Wan Gang is Minister of Science and Technology.
Science chief vows to clean up academic environment
BEIJING - China's top science and technology official has vowed "zero tolerance" toward research frauds and academic plagiarism amid growing criticism over the country's academic integrity.
"We will set up a mechanism to facilitate supervision over research programs," Wan Gang, minister of science and technology, told China Daily.
The 58-year-old minister, who got his master's and doctorate degrees in mechanical engineering from Technische Universitat Clausthal in Germany between 1985 and 1991, said he cannot tolerate academic frauds.
"We will dig up the past of those researchers who fake their works and punish them," he warned.
Wan acknowledged that an "abnormal phenomenon" has haunted the science and technology field, such as institutions of higher learning and research centers, which now have more than 2.3 million staff members.
However, "it is unfair to say the country's mechanism of science and technology is decaying just because of a few counterfeiting and plagiarism cases", the minister said.
In order to promote research integrity, Wan called for an academic environment for "failure tolerance", saying funds should not be directed only at research programs with immediate economic returns. "We have been trying to fund more high-edge and basic research programs despite the high costs and high failure rate," he said.
Wan also said China would adopt a more open attitude toward international science and technology cooperation and exchanges in the 12th Five-Year Plan (2011-2015) period.

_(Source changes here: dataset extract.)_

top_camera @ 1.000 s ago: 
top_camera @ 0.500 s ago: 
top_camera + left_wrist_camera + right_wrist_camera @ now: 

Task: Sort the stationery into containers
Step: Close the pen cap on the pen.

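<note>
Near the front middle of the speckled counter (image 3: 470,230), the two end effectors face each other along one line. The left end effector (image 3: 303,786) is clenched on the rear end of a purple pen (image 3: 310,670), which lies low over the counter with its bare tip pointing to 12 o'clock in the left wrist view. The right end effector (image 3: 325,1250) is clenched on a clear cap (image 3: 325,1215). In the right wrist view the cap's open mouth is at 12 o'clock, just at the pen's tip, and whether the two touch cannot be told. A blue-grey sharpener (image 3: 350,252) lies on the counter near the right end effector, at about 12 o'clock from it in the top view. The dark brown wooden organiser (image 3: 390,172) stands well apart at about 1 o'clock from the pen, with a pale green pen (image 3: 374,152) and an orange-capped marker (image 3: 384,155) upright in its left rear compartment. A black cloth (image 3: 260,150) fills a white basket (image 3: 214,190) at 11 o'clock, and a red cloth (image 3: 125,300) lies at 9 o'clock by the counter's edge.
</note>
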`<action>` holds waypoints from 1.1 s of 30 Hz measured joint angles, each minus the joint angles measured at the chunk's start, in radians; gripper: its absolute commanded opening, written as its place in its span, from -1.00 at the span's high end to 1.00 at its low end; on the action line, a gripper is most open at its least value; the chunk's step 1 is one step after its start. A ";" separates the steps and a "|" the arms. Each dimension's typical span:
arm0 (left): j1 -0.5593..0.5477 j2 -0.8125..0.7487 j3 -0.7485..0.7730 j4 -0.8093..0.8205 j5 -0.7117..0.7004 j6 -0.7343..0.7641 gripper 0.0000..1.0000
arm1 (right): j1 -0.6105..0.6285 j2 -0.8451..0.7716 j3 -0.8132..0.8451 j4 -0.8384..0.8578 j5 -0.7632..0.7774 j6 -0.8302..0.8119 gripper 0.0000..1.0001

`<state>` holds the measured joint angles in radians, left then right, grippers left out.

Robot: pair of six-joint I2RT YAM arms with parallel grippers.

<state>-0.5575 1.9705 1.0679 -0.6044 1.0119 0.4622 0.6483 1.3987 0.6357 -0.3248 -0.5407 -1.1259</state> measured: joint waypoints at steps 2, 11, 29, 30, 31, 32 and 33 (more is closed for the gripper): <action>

"China used to be a learner, but today it can play the role of an equal partner in many science and technology programs the world over," he said.
China has signed 104 science and technology cooperative agreements, including the China-European Union Science and Technology Partnership Agreement, with 97 countries.
Climate change, energy and environmental protection are the priorities for cooperation, according to the minister.
China and the United States have set up a China-US Clean Energy Research Center. The China-Germany Electric Vehicle Cooperative Project has also been launched.
Wan said the Chinese government is working hard to attract overseas talent to return to the country with favorable policies. "I expect to see more overseas students return to China," said Wan, who worked for Audi AG in Germany for 10 years before returning to China in 2001.